© 2024 Arizent. All rights reserved.

New Year, but ABS Market sings same song as Jan. 02: Top tier issuers probe the buyside

I t was the best of times, it was the worst of times....

Unlike the last two January's new issuance is hitting the primary market at a moderate pace this year, pricing just over $10 billion in the first two weeks of the New Year, versus $17.5 billion in the first two full weeks of 2002. Similarly, however, many of the same names - including Citibank, Discover Card, Ford Motor Credit, and, GMAC and mortgage unit GMAC-RFC - have already priced deals in the New Year.
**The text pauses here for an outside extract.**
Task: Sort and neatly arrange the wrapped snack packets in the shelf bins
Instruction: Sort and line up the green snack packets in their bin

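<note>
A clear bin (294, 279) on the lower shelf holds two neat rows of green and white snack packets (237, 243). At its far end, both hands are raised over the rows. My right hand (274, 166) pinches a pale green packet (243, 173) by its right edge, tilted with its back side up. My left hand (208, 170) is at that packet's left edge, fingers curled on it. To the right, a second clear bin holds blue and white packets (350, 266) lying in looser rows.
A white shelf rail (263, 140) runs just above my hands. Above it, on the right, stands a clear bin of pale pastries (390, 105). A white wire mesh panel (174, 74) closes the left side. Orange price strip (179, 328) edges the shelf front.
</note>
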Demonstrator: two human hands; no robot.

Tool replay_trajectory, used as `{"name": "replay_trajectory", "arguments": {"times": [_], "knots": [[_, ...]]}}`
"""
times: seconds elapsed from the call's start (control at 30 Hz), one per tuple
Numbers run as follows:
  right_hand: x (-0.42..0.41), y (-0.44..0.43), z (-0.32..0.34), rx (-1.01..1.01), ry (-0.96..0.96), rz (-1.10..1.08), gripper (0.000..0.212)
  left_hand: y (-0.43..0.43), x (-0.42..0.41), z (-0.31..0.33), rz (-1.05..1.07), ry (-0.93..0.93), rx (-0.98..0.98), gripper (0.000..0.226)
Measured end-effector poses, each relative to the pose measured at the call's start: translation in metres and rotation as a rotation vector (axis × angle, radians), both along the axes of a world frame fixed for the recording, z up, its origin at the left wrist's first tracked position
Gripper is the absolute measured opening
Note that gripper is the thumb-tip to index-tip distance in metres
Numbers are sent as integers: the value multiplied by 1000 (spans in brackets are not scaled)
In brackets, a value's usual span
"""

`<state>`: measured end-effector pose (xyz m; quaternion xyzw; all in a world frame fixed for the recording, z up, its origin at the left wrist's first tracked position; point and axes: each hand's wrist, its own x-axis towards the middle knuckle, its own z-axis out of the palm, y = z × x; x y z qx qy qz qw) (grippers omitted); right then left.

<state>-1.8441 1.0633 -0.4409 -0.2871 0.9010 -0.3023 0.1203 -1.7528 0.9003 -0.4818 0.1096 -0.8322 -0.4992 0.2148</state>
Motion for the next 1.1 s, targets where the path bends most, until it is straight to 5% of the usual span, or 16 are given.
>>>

As top-tier issuers have unfettered access to the market, it has taken extra work to complete deals for off-the-run names and sectors. Thus far in the year, not one deal has priced from an issuer that is not considered a leader in its sector, although a first-time equipment finance company was set to price before trading closed for the week.

For the second straight week, the market was dominated by a large Big- Three auto loan securitization; this time it was ford that offered a $3 billion deal via three lead managers. Like GMAC CARAT the week previous, Ford offered both fixed- and floating-rate classes, pricing in line to slightly inside GMAC 2003-1.

In credit cards, both Citibank and MBNA Bank America, via Lehman Brothers tapped the market late in the week, joining Discover Card, which priced its first trade of the year the Friday before. While these were the first offerings for Discover and MBNA, Citi has already priced two credit card deals, totaling $2.5 billion. Credit card supply totals $4.2 billion to date.

In mortgage-related ABS, the trend of collateral acquired in the whole loan market, something Banc One Capital Markets researcher Gary Mitchell dubs "repacks" has been slower to develop, he adds. But a pair of deals from GMAC-RFC priced last week, as did an AmeriQuest Mortgage offering.

Morgan Stanley Capital Corp., which was one of the leaders of the whole-loan acquisition surge, brought its first ABS of the year last week. Total home equity supply this year stands at $5.24 billion.

As mentioned in last week's market wrap, Canadian equipment lender/lessor Alter Moneta Receivables was marketing its inaugural $232 million securitization through RBC Dain Rauscher and featuring an XLCA wrap. Although pricing had not occurred as of press time, it was expected to do so last week. The Rule 144A offering, with a 1.3-year average live, was making the rounds at 57 basis points over EDSF.

The Global MBS market has jumped to life early in the year, with MacQuarie Bank and Northern Rock each currently marketing transactions. Northern Rock, through its Granite Mortgages trust, is shopping $4.5 billion (equivalent) of U.K. mortgage product via Merrill Lynch and Salomon Smith Barney as joint leads, while MacQuarie's Puma trust has a $1 billion dollar-denominated Australian MBS through Deutsche Bank Securities. Each is expected to launch and price this week.

Northern Rock's Granite offering consists of eleven floating-rate tranches, denominated in U.S. dollars, Euros and British pounds. MacQuarie's Puma, on the other hand is a single tranche offering, offered in U.S. dollars, with a 3.32-year average life that launched at 22 to 24 basis points over three-month Libor, out from initial guidance in the 20-22 area over Libor.